The Australian DJ vents about how much the nightlife landscape has changed for the worse since the introduction of Sydney's lockout laws.

Australian DJ Nina Elizabeth Agzarian, better known by her stage name Nina Las Vegas, is so frustrated with the repercussions of Sydney’s controversial lockout laws that she’s taking a break from her hometown. “I haven’t been in Sydney since September,” Agzarian revealed during an interview in Taipei, where she was judging The Red Bull Music 3Style World DJ Championships. “I was just over it. It’s getting—it was doing my head in. It was making me sad, so I’ve been nomadding it a bit.”

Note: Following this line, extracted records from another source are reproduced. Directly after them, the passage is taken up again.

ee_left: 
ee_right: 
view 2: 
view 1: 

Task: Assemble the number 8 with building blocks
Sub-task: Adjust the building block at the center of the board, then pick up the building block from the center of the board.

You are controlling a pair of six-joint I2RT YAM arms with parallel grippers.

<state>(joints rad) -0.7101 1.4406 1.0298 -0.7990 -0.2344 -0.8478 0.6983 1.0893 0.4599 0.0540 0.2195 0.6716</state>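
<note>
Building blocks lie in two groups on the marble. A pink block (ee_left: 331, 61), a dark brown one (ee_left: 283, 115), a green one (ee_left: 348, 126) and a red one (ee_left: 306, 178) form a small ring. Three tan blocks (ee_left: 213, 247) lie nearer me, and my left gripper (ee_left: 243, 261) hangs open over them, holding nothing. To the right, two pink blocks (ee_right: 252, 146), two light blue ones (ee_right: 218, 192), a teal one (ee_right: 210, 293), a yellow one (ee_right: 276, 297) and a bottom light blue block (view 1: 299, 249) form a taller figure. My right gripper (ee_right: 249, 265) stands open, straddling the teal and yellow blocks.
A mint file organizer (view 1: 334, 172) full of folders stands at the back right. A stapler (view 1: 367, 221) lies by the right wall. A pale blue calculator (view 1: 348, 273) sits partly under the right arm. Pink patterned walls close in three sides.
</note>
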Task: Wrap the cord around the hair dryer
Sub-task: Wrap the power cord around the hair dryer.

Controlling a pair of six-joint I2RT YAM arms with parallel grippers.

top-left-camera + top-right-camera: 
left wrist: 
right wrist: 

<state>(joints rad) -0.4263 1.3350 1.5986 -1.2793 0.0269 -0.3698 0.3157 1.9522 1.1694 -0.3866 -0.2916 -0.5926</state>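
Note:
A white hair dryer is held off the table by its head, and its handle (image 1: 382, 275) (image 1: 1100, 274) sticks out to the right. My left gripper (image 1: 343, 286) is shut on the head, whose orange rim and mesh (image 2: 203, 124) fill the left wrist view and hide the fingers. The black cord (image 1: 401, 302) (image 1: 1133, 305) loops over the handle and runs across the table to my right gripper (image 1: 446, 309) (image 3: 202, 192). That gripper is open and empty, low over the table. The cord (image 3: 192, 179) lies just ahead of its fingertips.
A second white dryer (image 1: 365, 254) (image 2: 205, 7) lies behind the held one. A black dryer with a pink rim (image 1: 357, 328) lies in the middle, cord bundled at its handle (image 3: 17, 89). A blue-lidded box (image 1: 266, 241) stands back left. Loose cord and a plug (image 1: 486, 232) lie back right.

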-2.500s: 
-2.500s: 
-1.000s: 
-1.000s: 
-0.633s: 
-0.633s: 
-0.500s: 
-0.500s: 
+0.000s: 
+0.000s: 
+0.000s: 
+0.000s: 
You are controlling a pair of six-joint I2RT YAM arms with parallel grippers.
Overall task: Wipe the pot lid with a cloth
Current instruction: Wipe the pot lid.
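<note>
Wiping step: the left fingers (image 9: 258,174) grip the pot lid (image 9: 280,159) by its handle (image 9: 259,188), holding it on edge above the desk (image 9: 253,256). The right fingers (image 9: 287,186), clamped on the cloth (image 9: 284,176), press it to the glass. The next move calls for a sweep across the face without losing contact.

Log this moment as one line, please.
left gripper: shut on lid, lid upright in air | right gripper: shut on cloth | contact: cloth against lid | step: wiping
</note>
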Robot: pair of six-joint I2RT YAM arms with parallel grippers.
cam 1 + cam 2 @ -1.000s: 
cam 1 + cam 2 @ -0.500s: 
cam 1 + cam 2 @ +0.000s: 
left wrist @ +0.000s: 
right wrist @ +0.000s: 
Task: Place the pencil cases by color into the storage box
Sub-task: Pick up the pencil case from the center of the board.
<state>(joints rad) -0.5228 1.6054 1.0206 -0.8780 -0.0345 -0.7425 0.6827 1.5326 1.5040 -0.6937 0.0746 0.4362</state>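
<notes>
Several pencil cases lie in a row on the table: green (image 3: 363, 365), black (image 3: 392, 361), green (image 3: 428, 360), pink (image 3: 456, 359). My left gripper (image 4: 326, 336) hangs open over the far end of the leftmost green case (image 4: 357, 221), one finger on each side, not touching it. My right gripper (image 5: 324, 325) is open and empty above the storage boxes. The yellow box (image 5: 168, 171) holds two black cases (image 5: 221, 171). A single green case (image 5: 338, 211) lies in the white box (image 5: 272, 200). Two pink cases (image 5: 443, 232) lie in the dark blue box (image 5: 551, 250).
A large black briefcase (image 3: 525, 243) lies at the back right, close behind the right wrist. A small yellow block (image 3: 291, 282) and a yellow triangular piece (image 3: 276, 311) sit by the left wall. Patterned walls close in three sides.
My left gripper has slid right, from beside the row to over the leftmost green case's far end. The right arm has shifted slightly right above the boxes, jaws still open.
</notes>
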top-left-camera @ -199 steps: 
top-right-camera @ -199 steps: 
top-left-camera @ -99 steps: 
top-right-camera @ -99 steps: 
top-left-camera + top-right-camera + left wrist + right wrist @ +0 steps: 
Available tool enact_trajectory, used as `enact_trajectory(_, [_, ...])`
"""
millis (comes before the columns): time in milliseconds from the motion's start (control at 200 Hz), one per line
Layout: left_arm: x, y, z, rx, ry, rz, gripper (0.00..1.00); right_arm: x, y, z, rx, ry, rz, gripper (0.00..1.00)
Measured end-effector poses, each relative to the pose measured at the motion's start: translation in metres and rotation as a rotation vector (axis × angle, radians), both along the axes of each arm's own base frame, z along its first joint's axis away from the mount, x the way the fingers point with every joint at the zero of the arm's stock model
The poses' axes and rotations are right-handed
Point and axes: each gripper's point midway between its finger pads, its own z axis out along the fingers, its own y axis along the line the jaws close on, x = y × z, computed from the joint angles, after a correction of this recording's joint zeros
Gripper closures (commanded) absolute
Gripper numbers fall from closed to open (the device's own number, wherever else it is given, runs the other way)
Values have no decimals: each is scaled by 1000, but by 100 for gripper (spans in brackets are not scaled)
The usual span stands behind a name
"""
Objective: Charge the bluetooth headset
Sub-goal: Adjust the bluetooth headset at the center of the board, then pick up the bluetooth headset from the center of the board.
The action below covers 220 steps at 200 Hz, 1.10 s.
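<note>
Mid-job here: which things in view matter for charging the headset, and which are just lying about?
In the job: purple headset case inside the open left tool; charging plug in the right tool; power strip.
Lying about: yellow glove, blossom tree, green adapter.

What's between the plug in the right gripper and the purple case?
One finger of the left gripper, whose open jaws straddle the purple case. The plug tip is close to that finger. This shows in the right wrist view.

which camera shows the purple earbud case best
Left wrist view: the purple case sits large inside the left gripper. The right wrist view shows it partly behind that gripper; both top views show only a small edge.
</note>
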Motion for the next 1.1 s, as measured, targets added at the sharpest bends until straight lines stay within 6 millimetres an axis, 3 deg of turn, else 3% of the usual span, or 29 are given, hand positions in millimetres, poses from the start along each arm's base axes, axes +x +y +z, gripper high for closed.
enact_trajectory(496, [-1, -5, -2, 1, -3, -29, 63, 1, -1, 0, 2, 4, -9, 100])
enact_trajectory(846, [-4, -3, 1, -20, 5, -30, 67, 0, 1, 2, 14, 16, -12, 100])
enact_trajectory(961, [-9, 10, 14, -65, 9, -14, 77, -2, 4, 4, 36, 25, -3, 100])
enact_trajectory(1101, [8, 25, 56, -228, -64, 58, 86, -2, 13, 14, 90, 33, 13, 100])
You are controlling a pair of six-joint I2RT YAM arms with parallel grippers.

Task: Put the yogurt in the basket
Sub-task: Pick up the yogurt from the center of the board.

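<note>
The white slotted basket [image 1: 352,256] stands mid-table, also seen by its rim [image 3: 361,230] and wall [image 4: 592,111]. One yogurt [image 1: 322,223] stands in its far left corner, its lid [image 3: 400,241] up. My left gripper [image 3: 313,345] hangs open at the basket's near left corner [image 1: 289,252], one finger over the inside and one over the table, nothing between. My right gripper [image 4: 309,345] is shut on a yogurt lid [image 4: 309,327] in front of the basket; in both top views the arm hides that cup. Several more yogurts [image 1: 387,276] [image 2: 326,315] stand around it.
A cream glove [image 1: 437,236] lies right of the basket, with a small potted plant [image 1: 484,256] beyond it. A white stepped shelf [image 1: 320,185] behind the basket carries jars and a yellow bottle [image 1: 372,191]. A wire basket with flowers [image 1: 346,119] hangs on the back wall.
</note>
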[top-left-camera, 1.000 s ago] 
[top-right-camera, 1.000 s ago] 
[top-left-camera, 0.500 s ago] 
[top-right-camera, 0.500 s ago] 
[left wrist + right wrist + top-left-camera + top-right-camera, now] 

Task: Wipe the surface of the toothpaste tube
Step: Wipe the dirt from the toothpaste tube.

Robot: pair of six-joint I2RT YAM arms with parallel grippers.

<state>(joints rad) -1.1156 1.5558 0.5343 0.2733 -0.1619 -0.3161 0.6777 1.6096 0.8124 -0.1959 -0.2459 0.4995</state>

Agzarian is referring to the legislation known as the Sydney Lockout Laws. In February 2014 the Government of New South Wales, Australia introduced the law in an effort to curb alcohol-fueled violence after a teenager named Daniel Christie died after 11 days after he received a punch in Sydney’s Kings Cross from drunken reveler Shaun McNeil while celebrating New Year’s Eve. The law stopped clubgoers from entering a venue after 1:30am and introduced a 3am last call at clubs, bars, and pubs. A report in the Medical Journal of Australia stated that there have been 10 percent less visits for orbital fractures, which are commonly caused from punches thrown while intoxicated, at St. Vincent’s Hospital in Sydney since the lockout laws were first introduced. Although alcohol-related violence has declined, the laws have put a damper on the city’s nightlife scene—so much so that an inquest was launched to address the situation.

“There are a lot less places to play now,” said Agzarian. “It’s changed the mentality of the nightlife economy. It’s been four years now, so there are new kids who have turned 18 since who don’t go out now. They find their own places. They go to raves they put on indepently, or they party at home. They’re not going to a club weekly to see a DJ.” While there has been an increase in independent parties, said the DJ, the Sydney police also tend to shut them down quickly.

The NLV Records founder and producer behind tracks like “Ezy” and “Freeze” also blamed social media and the internet for the decline in Sydney nightlife. “It’s conservative right now, and we’re also online all the time now, so everything comes to us,” she said. “The thought of going out—you have Tinder, you have Uber, you don’t actually need to meet people out anymore. It’s just changed, but it will overcome that, because I think that even with those changes, people are turning off from that stuff. There’s a decline of people signing up to Facebook, there’s a decline of people signing up to Instagram, so you just have to trust that we’ll need the real life experiences again.”

DJs visiting Sydney should also be aware of the legislation’s impact on the city’s nightlife economy. “Don’t charge a small venue a ridiculous fee…let it build, take the ego away, survive, because all these clubs and promoters are trying to survive themselves, so if you help work with them, they’ll keep working with you,” advised Agzarian.

Although Agzarian gave up her Australian home, she has plans to return to Sydney this spring, and is doing her part to keep Sydney nightlife going. “I put on parties with my label, I make them cheap, I make sure they’re earlier,” she said. “We do day parties and summer vibes, so they go well, and festivals are having a moment. People are tickets to go out because they’re saving up and doing one thing every four or five months.”

Unlike bigger cities like New York and London, where new nightlife venues tend to open after others shutter, that doesn’t happen in Sydney. “If it shuts down, it shuts down,” said Agzarian. “We just have less people, too, so you need more people to be active.”